O secretário de Defesa dos EUA, Lloyd Austin, cancelou uma viagem a Bruxelas para negociações de defesa da OTAN depois de ser internado em um hospital militar pela segunda vez este ano, disse o Pentágono na segunda-feira.

Emitida em:

2 minutos

Austin, 70 anos, foi internado no Centro Médico Militar Walter Reed no domingo por “sintomas que sugerem um problema emergente na bexiga”.

Na segunda-feira, ele foi submetido a procedimentos não cirúrgicos sob anestesia geral para resolver seu problema de bexiga, disse o hospital.

“O secretário Austin não viajará mais para Bruxelas esta semana, conforme programado originalmente”, disse o major-general da Força Aérea Patrick Ryder, porta-voz do Pentágono, em entrevista coletiva na segunda-feira.

Austin não divulgou uma cirurgia de câncer de próstata em dezembro e uma subsequente hospitalização em janeiro para lidar com suas complicações, desencadeando um alvoroço político e múltiplas investigações.

O Pentágono não disse se o problema de bexiga de Austin foi outra complicação da cirurgia de próstata, mas o hospital parecia otimista quanto ao prognóstico de câncer.

Austin deveria partir para a reunião dos ministros da defesa da OTAN em Bruxelas marcada para quinta-feira e uma reunião separada com aliados na quarta-feira sobre como continuar a apoiar a Ucrânia no combate à invasão da Rússia.

O Pentágono disse que a reunião sobre as necessidades de defesa da Ucrânia, conhecida como Grupo de Contato de Defesa da Ucrânia (UDCG), seria realizada virtualmente.

“Embora o secretário Austin pretenda atualmente participar do UDCG virtual, ele permanecerá flexível dependendo de seu estado de saúde”, disse Ryder.

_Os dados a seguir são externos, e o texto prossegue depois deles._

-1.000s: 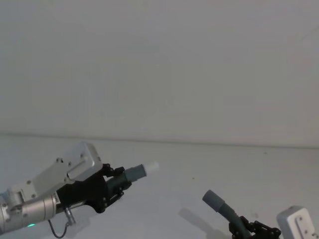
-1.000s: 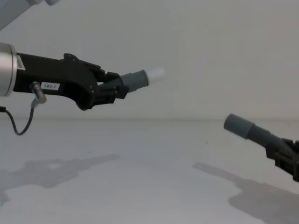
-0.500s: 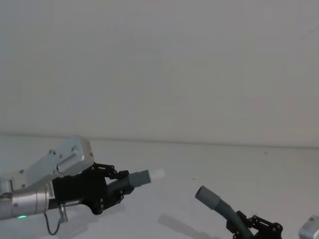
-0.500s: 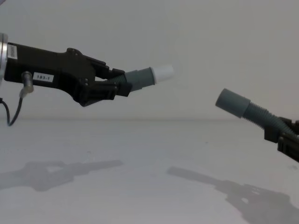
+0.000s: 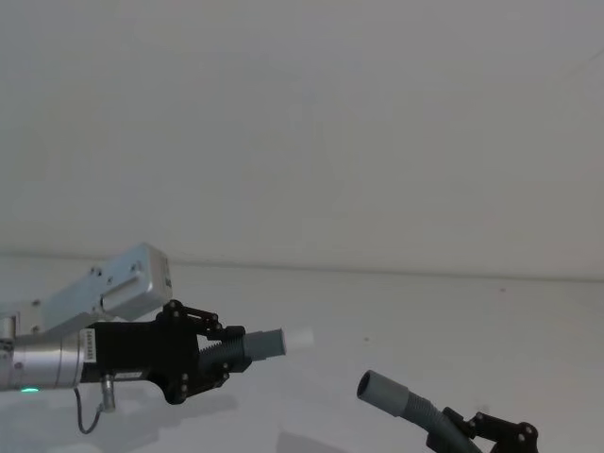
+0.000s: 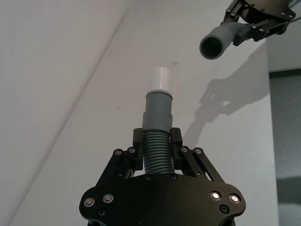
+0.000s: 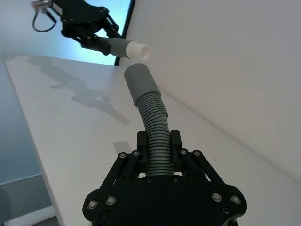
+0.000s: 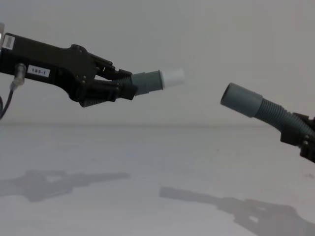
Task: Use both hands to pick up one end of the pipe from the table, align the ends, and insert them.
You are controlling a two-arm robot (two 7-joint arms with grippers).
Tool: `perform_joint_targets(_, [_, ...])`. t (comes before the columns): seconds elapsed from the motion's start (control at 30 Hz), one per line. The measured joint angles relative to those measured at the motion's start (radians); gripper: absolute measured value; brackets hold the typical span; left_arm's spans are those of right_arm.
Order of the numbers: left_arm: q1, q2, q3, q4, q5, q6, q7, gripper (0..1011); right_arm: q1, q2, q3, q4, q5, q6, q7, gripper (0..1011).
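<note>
Aloft, the left gripper [image 8: 122,86] clamps the white-tipped hose [image 8: 150,81]. The right gripper [image 8: 294,132] grips the open-cuffed hose [image 8: 243,101] (mouth facing the tip), ends apart above the table [image 8: 147,157].

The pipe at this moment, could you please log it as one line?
left gripper: shut on tipped pipe, raised | right gripper: shut on cuffed pipe, raised | tip and cuff: apart, not inserted

A small white label [image 8: 38,72] on the side of the left gripper [image 8: 123,84] says "183-1". Another white sticker [image 8: 8,42] farther back is too small to read.
</note>
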Motion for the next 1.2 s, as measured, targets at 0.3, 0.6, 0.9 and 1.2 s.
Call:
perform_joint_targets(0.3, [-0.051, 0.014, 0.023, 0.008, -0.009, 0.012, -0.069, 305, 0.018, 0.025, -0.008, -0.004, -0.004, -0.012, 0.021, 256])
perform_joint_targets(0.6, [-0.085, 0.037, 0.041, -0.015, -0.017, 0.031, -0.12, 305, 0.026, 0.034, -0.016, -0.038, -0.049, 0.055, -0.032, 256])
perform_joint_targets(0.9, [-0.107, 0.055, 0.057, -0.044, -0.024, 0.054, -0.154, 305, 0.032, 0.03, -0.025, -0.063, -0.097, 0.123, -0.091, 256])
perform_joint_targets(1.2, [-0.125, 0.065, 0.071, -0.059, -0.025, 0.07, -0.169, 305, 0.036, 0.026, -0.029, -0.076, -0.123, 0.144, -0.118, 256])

Austin retomará funções na terça-feira, dizem médicos

Austin foi tratado sob anestesia geral para problemas de bexiga enquanto luta contra o câncer de próstata, disseram seus médicos na segunda-feira, acrescentando que ele estará pronto para retomar as funções de trabalho em breve.

Ele “foi submetido a procedimentos não cirúrgicos sob anestesia geral”, disseram em comunicado seus médicos do Centro Médico Militar Nacional Walter Reed, nos arredores de Washington.

“Não está prevista uma internação hospitalar prolongada. Prevemos que o secretário poderá retomar suas funções normais amanhã.”

Os médicos acrescentaram que seu prognóstico de câncer continuava excelente.

Não estava claro quando Austin teria alta do hospital, mas ele transferiu suas funções para a vice-secretária de Defesa, Kathleen Hicks.

‘Soco no intestino’ susto de saúde

O porta-voz de segurança nacional da Casa Branca, John Kirby, disse na segunda-feira que o presidente Joe Biden não tem preocupações sobre se Austin poderá servir após sua última hospitalização.

Sob críticas por seu sigilo em torno de sua condição médica, Austin se desculpou no início deste mês por não ter contado a Biden e à equipe sênior sobre seu diagnóstico de câncer com antecedência, acrescentando que o susto de saúde foi um “soco no estômago” que o abalou.

A hospitalização mais recente foi anunciada publicamente logo depois que ele foi levado para lá por seus seguranças.

Austin deve testemunhar perante o Congresso em 29 de fevereiro sobre o sigilo em torno de sua hospitalização inicial.

A sua viagem teria ocorrido num momento crítico na Europa.

O Senado dos EUA, estreitamente dividido, esteve mais perto de aprovar um pacote de ajuda de 95,34 mil milhões de dólares para a Ucrânia, Israel e Taiwan no domingo, mas enfrentaria um futuro incerto na Câmara dos Representantes.

A legislação inclui 61 mil milhões de dólares para a Ucrânia, o que é visto como crucial por Kiev à medida que se aproxima do segundo aniversário da invasão em grande escala da Rússia, com as linhas da frente no leste e no sul praticamente estáticas durante muitos meses.

O ex-presidente Donald Trump, que busca retornar ao poder nas eleições de novembro, desencadeou uma tempestade de críticas da Casa Branca e de altas autoridades ocidentais no fim de semana por sugerir que não defenderia os aliados da OTAN que não gastaram o suficiente em defesa e até encorajaria a Rússia a atacá-los.